Under the traditional approach, courts viewed liquidated-damage provisions “with a gimlet eye.” Over the years, however, the historical antipathy has dissipated as parties to contracts, attorneys, and the courts recognized that such provisions served valuable purposes. See, e.g., Leeber v. Deltona Corp., 546 A.2d 452, 455 (Me. 1988) (noting that liquidated damages function “as an economical alternative to the costly and lengthy litigation involved in a conventional breach of contract action,” and that “[e]fforts by contracting parties to avoid litigation and to equitably resolve potential conflicts through the mechanism of liquidated damages should be encouraged.”); Wassenaar v. Panos, 331 N.W. 357, 362 (Wis. 1983) (“[C]onsiderations of judicial economy and freedom of contract favor enforcement of stipulated damages clauses.”).
“Today the law does not look with disfavor upon ‘liquidated damages’ provisions in contracts. When they are fair and reasonable attempts to fix just compensation for anticipated loss caused by breach of contract, they are enforced.” Priebe & Sons, Inc. v. United States, 332 U.S. 407, 411 (1947). The modern approach is “to look with candor, if not with favor” upon liquidated-damages provisions in contracts when those provisions were “deliberately entered into between parties who have equality of opportunity for understanding and insisting upon their rights.” Wise v. United States, 249 U.S. 361, 365 (1919); see also District Cablevision Ltd. Partnership v. Bassin, 828 A.2d 714, 724 (D.C. 2003) (“When a liquidated damages provision is the product of fair arm’s length bargaining, particularly between sophisticated parties, common law suspicions may be eased and more latitude may be afforded the contracting parties to agree as they wish on the remedies for breach.”). Relevant to this inquiry is the sophistication of the parties and whether both sides were represented by able counsel who negotiated the contract at arms length without the ability to overreach the other side. Where the court finds that there was disparity of bargaining power and one party unilaterally imposed a liquidated damages provision in an adhesive contract, the skepticism shown by the common law to liquidated damages is at its height. See, e.g., Weber, Lipshie & Co. v. Christian, 52 Cal. App. 4th 645 (1990) (noting that California law imposes “stricter requirements” for liquidated damages clauses in consumer transactions).

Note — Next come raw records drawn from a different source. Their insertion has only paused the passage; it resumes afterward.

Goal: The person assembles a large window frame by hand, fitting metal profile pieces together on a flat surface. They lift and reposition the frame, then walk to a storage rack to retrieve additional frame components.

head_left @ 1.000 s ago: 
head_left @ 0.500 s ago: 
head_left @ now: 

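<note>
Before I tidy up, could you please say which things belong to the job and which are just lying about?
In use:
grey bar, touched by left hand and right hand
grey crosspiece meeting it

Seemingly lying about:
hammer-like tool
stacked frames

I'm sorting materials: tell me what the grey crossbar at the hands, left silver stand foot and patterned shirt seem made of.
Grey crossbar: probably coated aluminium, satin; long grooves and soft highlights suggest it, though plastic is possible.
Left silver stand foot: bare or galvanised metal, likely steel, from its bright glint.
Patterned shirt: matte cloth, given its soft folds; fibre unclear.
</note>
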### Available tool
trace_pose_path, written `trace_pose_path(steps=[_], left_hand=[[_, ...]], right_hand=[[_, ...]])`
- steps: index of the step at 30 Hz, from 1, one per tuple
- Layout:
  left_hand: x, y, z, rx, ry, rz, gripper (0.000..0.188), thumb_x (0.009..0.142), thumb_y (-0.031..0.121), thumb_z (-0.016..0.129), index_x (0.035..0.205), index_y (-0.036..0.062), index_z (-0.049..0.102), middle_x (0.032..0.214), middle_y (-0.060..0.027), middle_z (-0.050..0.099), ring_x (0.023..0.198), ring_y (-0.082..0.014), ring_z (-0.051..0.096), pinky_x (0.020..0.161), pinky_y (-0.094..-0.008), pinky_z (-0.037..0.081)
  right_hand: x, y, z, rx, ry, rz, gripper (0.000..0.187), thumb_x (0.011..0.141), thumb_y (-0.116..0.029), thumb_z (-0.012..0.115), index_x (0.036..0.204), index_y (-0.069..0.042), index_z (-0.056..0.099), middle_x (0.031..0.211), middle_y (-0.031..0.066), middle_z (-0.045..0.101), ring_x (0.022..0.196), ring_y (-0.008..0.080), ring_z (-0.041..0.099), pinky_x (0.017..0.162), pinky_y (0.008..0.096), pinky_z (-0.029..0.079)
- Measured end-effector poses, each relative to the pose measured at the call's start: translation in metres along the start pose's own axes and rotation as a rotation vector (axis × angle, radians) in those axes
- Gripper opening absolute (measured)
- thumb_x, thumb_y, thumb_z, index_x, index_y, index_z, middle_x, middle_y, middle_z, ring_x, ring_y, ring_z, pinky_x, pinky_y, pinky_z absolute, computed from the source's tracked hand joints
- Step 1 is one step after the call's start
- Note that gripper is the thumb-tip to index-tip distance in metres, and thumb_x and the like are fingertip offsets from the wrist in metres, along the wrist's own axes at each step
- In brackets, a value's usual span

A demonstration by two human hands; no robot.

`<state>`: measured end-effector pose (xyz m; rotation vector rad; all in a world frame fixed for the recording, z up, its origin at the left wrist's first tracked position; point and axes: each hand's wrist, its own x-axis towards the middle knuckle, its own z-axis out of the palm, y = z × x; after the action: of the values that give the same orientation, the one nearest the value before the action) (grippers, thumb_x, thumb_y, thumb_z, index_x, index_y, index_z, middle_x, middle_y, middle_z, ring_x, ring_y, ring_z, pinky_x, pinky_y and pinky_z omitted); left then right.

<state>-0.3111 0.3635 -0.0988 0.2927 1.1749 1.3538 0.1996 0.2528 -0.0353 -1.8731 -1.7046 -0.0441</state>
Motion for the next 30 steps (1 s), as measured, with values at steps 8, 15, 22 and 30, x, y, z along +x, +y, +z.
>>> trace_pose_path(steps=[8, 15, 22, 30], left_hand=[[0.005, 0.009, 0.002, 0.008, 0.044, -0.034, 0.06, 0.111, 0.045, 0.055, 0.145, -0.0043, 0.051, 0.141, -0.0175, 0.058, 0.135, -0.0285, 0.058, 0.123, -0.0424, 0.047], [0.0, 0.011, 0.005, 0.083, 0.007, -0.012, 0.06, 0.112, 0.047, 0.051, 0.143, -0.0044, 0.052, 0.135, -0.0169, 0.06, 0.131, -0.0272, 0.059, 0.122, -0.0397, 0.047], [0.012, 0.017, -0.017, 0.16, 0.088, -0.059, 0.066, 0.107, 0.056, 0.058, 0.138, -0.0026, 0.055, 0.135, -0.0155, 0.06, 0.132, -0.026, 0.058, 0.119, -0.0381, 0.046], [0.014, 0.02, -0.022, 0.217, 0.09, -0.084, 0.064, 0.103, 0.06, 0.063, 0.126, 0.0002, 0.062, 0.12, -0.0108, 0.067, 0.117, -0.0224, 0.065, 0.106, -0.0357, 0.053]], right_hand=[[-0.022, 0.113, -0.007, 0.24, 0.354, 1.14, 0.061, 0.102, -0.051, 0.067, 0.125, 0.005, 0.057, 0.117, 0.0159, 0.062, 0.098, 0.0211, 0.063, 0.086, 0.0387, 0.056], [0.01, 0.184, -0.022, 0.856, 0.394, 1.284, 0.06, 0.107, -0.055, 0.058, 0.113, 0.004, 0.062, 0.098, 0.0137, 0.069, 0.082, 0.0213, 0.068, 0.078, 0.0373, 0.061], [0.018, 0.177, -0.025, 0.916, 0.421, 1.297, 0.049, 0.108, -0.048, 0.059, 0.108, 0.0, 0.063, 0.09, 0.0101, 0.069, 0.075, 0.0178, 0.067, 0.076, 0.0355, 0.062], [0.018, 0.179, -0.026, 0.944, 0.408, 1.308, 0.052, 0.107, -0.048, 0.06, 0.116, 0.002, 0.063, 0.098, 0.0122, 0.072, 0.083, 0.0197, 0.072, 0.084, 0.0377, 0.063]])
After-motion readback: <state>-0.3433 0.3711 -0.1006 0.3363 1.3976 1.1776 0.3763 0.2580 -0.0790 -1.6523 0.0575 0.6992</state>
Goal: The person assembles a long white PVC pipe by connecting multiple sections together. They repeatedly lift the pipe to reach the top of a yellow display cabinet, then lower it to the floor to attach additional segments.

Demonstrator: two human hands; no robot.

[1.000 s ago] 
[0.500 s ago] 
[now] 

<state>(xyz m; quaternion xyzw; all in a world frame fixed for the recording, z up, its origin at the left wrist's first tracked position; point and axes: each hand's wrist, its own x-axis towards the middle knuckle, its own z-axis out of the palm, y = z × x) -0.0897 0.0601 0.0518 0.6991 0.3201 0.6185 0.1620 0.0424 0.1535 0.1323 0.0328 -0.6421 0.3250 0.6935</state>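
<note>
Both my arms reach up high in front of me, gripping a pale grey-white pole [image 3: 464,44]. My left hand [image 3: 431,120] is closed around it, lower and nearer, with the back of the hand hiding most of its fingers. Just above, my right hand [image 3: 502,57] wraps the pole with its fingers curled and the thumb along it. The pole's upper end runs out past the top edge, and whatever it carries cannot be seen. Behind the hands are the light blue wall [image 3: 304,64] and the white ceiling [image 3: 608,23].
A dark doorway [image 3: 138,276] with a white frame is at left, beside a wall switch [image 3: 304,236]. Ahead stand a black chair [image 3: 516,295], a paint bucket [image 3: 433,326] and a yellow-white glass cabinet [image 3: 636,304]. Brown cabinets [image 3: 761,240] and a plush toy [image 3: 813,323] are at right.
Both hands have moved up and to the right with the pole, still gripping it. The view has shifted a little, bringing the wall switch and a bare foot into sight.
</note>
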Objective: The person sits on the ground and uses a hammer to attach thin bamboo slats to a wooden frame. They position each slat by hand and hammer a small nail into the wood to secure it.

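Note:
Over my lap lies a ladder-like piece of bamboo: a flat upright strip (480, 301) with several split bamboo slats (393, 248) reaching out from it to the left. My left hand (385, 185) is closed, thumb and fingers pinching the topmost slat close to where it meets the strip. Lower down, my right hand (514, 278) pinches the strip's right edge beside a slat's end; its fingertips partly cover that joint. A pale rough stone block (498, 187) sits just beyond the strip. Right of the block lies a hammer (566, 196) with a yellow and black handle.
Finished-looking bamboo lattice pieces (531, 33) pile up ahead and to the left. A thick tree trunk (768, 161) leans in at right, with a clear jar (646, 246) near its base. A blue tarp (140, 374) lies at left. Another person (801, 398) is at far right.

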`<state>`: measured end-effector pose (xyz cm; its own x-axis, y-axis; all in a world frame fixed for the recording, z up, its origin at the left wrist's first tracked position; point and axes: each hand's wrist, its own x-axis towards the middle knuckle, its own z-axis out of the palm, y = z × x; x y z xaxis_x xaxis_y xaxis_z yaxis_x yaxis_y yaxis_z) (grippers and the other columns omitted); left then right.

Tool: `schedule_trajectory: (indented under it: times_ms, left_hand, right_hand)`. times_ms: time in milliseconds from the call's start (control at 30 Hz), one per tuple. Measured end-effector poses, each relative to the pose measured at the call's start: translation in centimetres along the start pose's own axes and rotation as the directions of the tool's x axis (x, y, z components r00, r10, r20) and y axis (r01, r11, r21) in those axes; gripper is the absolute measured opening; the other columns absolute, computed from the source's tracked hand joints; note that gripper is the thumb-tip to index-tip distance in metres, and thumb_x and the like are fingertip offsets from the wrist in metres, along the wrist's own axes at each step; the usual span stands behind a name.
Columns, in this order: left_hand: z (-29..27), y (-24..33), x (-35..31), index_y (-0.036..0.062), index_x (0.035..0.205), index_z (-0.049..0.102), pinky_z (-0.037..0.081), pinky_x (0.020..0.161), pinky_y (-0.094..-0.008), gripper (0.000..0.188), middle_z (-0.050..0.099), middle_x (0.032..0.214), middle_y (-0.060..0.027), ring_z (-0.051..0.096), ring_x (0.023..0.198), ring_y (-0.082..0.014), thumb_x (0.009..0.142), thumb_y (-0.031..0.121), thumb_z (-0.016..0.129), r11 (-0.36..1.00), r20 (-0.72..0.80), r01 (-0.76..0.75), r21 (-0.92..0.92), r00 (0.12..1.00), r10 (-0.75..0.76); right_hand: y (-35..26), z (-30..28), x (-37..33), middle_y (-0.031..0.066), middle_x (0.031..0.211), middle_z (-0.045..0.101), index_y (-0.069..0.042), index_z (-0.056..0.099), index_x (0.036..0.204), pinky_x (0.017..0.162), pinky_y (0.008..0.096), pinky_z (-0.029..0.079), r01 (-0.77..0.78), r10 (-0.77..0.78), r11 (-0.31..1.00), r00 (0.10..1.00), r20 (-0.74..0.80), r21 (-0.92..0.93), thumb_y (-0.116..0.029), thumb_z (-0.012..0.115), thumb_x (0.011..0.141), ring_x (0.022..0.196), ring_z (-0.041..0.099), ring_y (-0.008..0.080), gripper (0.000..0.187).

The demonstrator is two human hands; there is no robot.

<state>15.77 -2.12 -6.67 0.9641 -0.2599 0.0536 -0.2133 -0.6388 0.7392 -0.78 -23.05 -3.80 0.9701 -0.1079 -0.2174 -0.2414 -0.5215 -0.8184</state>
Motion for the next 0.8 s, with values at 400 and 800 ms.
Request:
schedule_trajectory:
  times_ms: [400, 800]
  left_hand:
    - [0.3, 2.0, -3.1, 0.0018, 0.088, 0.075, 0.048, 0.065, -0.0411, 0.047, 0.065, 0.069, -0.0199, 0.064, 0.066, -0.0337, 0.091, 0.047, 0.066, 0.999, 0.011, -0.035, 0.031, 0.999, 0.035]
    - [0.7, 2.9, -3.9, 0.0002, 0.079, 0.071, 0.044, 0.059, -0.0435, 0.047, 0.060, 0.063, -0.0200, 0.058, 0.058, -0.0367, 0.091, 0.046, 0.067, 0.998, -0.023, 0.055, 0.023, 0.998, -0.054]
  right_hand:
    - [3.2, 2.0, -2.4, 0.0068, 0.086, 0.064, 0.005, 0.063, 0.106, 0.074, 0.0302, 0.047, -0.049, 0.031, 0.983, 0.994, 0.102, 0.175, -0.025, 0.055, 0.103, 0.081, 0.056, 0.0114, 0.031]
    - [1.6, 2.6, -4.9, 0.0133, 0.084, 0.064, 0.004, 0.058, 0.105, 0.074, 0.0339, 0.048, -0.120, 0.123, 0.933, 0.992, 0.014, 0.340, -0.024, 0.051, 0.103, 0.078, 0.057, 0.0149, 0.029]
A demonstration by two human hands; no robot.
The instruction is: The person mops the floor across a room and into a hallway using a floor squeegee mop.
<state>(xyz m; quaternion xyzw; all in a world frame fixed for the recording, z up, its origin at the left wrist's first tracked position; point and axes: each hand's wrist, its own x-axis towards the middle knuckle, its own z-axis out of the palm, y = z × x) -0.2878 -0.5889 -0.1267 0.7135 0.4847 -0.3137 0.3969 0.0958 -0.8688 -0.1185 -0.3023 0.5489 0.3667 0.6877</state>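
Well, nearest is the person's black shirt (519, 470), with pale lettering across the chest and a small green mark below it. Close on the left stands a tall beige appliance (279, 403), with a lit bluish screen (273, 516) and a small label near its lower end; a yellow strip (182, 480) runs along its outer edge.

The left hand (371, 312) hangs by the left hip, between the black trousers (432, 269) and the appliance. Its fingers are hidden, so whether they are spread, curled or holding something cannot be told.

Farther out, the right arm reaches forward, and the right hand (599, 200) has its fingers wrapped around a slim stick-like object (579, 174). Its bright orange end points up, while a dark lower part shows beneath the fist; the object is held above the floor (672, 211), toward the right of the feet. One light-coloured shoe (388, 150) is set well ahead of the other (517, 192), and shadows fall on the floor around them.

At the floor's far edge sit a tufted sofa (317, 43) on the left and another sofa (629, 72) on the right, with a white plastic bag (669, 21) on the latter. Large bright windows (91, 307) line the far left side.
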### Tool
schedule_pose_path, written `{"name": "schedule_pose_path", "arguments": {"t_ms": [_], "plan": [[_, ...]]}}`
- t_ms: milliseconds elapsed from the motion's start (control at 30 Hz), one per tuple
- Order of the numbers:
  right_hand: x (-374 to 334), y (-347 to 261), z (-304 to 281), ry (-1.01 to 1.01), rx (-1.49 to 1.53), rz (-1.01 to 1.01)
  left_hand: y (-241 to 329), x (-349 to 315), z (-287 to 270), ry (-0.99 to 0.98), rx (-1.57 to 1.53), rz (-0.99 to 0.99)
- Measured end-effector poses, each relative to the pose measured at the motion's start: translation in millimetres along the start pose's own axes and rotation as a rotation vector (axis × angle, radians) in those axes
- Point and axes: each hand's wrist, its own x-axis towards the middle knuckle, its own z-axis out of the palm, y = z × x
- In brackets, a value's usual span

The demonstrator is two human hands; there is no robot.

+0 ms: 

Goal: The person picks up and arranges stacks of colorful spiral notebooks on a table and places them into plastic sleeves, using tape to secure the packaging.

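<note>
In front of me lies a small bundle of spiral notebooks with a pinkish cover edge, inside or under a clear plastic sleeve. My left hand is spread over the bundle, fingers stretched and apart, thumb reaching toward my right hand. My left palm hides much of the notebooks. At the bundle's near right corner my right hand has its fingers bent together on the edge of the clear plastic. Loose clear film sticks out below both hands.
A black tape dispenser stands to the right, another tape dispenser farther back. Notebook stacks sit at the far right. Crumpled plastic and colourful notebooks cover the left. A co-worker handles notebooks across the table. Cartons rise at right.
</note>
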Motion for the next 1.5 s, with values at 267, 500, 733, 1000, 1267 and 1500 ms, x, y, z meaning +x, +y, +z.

Under the common law approach, a liquidated-damages clause is unenforceable unless two independent requirements are met. First, “the harm caused by the breach” must be “incapable or difficult of estimation,” and second, “the amount of liquidated damages called for” must be “a reasonable forecast of just compensation.” Rio Grande Valley Sugar Growers, Inc. v. Campesi, 592 S.W.2d 340, 342 n.2 (Tex. 1979); see also Council v. Hogan, 566 A.2d 1070, 1072 (D.C. 1980) (holding that for a liquidated damages clause to be valid and enforceable, and not void as a penalty, the common law insists that “the liquidated damages must not be disproportionate to the level of damages reasonably foreseeable at the time of the making of the contract.”); Order of AHEPA v. Travel Consults, Inc., 367 A.2d 119, 126 (D.C. 1976) (“Agreements to pay fixed sums plainly without reasonable relation to any probable damage which may follow a breach will not be enforced.”); Lake River Corp. v. Carborundum Co., 769 F.2d 1284, 1290 (7th Cir. 1985) (“When a contract specifies a single sum in damages for any and all breaches even though it is apparent that all are not of the same gravity, the specification is not a reasonable effort to estimate damages; and when in addition the fixed sum greatly exceeds the actual damages likely to be inflicted by a minor breach, its character as a penalty becomes unmistakable.”).